Welcome reader! This page covers Grixis Delver, the Modern deck that I've run for the longest time and played the most games with, given intermittent switches to other decks based on local meta or for testing. I personally believe that Grixis Delver (of all the other various Delver color combinations) is at any given time the most average-positioned due to its extremely grindy lategame power and extremely customization-friendly maindeck, and is even sometimes very well positioned in a metagame. It is a very difficult deck to play, specifically in sequencing and knowing when to mulligan vs. keep, but it is extremely rewarding to execute and navigate play lines with.

Now, I am far from the first person to ever build this deck, so at the end of this description I'll have some links to Primers and other discussion about the deck from experts on the archetype such as Kevin Jones and Ryan Overturf. What I hope to do here is give a fairly generic open-meta example list, describe some of the small unique choices I've made in it, and go over the most essential strategies and interactions in the deck for anyone who is looking to pick up this deck or a similar blue midrange strategy. Also, I won't be following a Creatures/Spells/Lands structure or anything like that, but rather what I think is a logical breakdown of the deck in steps. Cheers!

--Cantrips--

Here's half the reason to play a blue deck in Modern. One of the weaknesses inherent to midrange as an archetype is that you're a deck with few threats and many answers. What frequently can happen are hands with no threat, and hands where your answers don't line up with the opponent's threats. Jund/Abzan get around this by playing extremely generic answers such as targeted discard and "destroy target permanent" effects. When adding blue, we're afforded Serum Visions to sculpt our hand as well as countermagic, which allows us to both lower the land count of the deck to make room for more answers, and also better smooth out our card selection in games. Never play less than the full set.
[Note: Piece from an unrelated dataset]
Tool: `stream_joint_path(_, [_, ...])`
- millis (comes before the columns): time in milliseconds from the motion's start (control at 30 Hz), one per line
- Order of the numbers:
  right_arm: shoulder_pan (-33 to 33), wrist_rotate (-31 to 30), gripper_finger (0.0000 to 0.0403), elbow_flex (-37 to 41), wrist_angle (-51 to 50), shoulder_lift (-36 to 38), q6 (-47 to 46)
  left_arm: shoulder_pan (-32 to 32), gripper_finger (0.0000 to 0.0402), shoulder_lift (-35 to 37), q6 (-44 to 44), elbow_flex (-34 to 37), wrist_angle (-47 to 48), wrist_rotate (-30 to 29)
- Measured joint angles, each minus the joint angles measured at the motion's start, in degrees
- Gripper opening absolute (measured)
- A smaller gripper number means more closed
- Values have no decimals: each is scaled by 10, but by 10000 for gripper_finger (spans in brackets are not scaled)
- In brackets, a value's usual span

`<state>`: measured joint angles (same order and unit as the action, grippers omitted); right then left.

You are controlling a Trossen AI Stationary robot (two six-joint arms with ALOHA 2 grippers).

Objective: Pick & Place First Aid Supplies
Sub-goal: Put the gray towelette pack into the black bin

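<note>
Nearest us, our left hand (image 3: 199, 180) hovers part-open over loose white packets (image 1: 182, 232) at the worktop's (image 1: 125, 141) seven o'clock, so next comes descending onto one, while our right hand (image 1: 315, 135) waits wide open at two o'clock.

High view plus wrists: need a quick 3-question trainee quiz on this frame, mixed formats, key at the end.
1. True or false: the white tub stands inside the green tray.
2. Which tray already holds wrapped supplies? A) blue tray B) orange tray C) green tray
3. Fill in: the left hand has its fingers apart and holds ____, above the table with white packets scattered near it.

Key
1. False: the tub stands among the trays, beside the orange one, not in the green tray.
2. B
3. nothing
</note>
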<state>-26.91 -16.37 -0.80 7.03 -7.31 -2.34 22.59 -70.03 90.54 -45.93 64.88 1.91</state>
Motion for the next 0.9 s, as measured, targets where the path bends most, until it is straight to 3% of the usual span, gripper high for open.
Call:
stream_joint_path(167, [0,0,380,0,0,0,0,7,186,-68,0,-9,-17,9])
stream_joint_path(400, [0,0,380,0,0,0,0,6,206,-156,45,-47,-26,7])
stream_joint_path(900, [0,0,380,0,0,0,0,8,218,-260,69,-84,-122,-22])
Thought Scour is a little bit more brute force and less subtle, but has interactions worth noting. It enables you to turbo out a Tasigur, the Golden Fang as early as turn two with two fetchlands and a Thought Scour, or a non-fetch, a Serum Visions /Lightning Bolt/Fatal Push/Spell Snare, a fetchland, and a Thought Scour. It fills the graveyard for your Snapcaster Mages, meaning your get a lot more effective "looks" at one-of spells. And lastly, it being an instant speed cantrip/mill spell has applications in certain matchups. Against Lantern Control, you can use it to contest their milling and draw a card you want at instant speed by targeting them with the spell. Similarly, against a deck that Scrys to the top through Serum Visions or otherwise, you can get cheeky and mill their cards. Get creative with it if you can afford to, it's an extremely flexible card.

--Threats--

Your must-have creature suite consists of 8 cards, being the four Delvers and four Delve creatures. The namesake of the deck, Delver of Secrets   is a highly efficient threat that can steal games if left unanswered. My current list has 28 spells that flip Delver, and I would not recommend going below 26. There are plenty of hands that are keep-able without a Delver, which will play out like grindy control, but if your hand gives you the chance to "Delver them out" Legacy-style by getting a turn two Insectile Abberation and protecting it with countermagic to victory, by all means pursue it.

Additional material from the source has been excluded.